• Records for processing
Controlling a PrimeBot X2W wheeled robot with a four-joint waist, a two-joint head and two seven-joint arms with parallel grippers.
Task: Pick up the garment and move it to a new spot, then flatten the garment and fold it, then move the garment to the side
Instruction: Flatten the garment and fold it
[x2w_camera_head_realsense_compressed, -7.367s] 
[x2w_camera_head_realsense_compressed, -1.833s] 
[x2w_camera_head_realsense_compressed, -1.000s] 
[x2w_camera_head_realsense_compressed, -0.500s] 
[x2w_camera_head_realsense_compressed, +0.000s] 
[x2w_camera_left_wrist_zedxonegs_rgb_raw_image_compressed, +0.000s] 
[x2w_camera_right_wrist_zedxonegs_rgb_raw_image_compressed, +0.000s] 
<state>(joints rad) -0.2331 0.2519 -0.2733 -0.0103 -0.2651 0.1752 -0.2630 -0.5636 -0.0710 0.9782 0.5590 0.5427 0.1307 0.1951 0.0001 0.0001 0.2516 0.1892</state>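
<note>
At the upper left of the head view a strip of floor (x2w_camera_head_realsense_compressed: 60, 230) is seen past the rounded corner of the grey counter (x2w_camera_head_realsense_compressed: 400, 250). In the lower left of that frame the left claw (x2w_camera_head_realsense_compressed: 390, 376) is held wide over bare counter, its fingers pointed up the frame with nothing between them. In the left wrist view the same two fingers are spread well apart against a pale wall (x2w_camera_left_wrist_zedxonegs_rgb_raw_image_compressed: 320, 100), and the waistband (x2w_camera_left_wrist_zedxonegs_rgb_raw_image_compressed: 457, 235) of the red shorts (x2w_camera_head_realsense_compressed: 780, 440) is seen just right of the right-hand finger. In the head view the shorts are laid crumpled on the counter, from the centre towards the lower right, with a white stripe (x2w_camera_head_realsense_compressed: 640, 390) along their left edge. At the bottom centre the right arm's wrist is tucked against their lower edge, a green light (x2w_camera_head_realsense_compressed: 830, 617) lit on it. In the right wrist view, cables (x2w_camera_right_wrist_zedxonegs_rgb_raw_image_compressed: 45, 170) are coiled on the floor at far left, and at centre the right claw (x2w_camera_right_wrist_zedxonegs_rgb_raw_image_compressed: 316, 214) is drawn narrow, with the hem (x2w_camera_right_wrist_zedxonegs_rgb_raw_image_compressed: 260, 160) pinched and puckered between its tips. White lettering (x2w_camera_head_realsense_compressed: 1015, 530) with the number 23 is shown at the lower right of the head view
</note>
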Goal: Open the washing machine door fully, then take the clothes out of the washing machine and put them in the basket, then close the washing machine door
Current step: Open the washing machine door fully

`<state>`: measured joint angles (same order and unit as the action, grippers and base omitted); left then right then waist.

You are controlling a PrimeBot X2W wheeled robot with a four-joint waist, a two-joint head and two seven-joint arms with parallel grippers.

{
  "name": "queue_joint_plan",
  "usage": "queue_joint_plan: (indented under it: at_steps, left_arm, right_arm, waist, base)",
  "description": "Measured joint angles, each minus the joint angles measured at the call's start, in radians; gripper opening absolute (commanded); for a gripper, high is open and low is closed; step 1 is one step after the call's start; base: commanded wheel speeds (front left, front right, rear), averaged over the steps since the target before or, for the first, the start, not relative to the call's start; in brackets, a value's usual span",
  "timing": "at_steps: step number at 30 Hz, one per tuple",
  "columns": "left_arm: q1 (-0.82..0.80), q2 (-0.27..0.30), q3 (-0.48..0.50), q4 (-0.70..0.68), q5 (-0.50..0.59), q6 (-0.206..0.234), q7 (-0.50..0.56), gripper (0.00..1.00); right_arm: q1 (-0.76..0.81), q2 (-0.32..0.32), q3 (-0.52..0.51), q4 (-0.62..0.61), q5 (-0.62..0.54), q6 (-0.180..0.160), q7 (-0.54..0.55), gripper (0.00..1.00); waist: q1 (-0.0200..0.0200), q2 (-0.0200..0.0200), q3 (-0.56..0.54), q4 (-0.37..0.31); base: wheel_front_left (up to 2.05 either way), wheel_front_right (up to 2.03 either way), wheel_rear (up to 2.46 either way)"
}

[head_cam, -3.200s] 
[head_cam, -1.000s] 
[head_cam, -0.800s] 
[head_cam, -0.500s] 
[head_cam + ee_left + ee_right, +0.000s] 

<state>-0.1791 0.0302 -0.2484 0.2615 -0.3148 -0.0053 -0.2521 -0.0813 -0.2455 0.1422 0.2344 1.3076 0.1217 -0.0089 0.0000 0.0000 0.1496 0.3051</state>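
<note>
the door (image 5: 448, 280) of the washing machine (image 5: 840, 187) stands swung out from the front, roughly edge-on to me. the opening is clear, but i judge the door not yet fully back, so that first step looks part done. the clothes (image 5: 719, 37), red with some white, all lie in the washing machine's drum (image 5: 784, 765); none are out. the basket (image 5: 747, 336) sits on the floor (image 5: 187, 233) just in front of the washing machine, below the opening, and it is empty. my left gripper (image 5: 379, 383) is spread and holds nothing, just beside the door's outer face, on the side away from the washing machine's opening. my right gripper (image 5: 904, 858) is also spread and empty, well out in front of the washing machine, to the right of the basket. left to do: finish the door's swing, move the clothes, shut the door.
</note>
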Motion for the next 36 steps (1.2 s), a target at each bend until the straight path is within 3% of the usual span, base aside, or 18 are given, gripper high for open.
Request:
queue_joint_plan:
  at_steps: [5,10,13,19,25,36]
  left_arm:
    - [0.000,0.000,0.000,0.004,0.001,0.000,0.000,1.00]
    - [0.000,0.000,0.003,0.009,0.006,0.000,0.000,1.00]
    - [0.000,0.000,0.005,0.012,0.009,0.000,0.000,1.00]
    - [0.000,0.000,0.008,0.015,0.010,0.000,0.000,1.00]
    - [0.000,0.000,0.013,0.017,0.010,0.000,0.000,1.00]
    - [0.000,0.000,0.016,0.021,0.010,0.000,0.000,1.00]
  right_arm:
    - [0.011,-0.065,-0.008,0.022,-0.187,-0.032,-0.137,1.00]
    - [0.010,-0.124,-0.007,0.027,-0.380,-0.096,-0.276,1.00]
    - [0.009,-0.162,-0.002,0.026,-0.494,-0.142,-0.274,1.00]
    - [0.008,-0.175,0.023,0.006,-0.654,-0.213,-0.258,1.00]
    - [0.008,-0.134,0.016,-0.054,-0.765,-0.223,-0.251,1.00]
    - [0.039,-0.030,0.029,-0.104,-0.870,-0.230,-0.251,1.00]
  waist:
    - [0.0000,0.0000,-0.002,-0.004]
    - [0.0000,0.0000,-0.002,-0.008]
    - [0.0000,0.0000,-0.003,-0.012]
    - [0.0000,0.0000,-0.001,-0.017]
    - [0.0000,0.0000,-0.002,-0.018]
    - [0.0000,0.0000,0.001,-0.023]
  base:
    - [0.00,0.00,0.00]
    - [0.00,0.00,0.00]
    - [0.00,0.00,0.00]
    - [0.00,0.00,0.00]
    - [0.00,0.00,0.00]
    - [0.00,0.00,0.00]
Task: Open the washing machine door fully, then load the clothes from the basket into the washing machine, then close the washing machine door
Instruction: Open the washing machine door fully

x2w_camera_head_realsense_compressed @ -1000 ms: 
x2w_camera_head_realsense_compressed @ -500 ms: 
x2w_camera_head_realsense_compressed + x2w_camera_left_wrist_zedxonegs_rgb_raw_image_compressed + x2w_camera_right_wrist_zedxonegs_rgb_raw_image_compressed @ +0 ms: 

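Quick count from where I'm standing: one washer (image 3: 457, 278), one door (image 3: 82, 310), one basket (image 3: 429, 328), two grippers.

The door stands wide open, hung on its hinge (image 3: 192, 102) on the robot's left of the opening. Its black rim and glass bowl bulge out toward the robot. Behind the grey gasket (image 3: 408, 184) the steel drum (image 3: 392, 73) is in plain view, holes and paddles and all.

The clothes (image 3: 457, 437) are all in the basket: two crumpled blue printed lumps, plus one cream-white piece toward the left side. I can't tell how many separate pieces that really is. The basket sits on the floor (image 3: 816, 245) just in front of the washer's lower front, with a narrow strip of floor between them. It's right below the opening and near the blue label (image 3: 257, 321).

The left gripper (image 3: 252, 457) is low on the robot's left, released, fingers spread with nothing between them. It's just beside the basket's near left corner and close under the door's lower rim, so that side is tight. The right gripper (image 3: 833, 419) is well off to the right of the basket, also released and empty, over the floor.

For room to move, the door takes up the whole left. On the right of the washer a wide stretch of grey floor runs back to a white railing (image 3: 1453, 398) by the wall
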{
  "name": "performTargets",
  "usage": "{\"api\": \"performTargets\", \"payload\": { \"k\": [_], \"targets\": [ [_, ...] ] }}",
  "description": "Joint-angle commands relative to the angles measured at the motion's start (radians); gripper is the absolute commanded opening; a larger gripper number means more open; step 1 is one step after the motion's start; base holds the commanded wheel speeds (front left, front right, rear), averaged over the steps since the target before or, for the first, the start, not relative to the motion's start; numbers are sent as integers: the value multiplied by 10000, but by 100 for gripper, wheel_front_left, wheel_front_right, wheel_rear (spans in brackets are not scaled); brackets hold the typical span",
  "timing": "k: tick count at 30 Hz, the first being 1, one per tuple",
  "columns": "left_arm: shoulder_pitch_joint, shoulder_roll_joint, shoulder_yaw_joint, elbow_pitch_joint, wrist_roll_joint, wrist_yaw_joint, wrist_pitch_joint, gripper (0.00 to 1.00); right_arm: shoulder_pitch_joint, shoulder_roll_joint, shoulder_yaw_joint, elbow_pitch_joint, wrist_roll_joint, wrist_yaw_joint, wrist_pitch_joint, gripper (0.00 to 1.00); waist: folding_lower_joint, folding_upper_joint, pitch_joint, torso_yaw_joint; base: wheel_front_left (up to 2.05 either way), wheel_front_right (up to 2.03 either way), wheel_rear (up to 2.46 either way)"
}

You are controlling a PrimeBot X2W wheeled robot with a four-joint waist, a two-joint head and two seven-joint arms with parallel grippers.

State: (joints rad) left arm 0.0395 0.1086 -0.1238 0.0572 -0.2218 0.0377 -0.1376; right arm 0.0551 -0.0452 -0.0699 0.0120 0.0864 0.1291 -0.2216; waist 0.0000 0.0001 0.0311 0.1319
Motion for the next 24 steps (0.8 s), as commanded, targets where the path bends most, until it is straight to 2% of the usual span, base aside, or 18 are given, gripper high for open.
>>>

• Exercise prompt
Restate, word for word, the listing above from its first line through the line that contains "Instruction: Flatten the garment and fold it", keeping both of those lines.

• Task solution
Controlling a PrimeBot X2W wheeled robot with a four-joint waist, a two-joint head and two seven-joint arms with parallel grippers.
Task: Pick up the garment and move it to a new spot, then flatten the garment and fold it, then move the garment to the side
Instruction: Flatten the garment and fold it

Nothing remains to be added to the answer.